Your assignment
Give the number of lines in the data below where the word "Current" appears, and nothing besides.

Given entries
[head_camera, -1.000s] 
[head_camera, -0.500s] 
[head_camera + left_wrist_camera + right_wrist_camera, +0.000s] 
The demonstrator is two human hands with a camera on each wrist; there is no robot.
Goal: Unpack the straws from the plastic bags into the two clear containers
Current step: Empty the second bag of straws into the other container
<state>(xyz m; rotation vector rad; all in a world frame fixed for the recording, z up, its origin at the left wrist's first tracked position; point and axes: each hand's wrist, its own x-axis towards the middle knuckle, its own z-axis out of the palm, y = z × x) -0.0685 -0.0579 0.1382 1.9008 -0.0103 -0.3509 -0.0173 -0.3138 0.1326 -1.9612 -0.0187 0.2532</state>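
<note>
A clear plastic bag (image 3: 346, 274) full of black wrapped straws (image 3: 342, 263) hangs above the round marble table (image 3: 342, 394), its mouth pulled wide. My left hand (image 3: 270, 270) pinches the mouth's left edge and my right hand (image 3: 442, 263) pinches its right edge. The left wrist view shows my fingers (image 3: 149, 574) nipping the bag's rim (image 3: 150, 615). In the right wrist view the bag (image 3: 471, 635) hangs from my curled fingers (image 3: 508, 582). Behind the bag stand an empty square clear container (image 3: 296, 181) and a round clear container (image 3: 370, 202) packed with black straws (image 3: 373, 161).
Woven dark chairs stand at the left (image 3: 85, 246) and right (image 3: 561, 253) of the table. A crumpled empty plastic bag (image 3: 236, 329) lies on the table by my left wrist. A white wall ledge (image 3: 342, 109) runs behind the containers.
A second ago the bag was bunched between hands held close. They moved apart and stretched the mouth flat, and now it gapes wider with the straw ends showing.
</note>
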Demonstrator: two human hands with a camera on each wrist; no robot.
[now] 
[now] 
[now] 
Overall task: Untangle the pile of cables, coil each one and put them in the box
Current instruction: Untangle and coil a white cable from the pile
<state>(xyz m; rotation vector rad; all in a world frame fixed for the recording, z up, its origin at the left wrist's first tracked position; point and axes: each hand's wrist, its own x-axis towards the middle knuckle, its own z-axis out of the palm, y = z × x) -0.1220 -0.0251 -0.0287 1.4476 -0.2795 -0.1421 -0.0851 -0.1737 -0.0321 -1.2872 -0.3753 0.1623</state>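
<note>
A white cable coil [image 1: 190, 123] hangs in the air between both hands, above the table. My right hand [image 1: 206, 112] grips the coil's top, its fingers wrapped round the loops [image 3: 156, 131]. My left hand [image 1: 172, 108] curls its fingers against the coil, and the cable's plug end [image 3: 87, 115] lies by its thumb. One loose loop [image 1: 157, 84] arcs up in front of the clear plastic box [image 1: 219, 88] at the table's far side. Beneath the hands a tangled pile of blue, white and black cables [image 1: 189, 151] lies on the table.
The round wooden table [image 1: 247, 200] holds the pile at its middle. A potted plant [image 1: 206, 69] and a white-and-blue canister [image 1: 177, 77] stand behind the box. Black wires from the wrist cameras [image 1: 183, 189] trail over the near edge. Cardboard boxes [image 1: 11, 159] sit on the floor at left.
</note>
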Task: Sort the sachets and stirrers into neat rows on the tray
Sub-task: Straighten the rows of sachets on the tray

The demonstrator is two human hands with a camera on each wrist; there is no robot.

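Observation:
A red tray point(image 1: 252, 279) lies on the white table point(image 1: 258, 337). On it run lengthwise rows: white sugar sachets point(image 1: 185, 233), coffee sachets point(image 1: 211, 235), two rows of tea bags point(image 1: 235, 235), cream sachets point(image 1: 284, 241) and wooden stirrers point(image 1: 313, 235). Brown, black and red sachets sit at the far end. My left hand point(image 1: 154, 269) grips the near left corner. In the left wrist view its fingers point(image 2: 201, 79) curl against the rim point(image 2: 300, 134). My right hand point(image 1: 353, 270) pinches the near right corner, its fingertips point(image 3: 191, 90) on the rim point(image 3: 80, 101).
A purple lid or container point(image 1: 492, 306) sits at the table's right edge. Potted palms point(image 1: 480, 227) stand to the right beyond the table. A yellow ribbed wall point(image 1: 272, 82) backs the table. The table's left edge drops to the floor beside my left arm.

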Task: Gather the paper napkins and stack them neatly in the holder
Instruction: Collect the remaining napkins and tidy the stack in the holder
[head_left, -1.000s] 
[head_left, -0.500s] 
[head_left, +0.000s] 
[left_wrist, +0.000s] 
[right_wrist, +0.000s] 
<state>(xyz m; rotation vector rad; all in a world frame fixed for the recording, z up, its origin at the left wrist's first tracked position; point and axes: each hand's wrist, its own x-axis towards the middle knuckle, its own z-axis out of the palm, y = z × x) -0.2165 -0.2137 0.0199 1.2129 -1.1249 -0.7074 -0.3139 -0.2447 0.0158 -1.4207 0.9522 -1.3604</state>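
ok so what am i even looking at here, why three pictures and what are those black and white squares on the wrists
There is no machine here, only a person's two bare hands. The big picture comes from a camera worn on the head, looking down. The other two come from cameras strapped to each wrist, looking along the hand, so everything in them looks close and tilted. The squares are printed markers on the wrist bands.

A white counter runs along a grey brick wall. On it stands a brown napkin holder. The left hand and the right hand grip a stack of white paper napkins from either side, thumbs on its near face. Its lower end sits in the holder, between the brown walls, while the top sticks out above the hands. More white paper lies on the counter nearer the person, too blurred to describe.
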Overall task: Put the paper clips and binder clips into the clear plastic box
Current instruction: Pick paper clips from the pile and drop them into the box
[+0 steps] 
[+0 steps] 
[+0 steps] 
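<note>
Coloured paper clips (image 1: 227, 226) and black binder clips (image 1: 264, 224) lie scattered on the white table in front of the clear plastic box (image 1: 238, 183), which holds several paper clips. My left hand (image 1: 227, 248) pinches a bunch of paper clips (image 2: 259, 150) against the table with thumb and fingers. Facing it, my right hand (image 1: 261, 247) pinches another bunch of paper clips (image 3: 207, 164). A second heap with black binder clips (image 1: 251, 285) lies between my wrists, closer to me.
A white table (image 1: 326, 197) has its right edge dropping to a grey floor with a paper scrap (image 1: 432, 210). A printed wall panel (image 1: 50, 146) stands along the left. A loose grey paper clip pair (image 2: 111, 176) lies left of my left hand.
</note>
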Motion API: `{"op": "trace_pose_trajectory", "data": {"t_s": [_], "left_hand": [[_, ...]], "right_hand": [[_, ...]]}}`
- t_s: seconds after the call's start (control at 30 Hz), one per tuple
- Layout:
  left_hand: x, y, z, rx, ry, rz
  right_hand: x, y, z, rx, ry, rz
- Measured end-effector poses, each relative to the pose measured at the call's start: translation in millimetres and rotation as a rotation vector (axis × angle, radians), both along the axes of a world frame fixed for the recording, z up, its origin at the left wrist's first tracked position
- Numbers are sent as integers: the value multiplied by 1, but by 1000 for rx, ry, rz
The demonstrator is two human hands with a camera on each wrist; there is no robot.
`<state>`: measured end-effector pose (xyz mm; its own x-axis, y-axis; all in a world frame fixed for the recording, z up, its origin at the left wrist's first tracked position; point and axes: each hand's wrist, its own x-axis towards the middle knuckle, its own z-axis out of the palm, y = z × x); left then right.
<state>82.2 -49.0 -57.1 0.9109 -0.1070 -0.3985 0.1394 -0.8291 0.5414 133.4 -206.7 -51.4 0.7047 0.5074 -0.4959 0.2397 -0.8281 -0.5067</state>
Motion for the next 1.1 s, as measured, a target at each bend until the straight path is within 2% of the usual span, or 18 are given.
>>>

Output of the task
3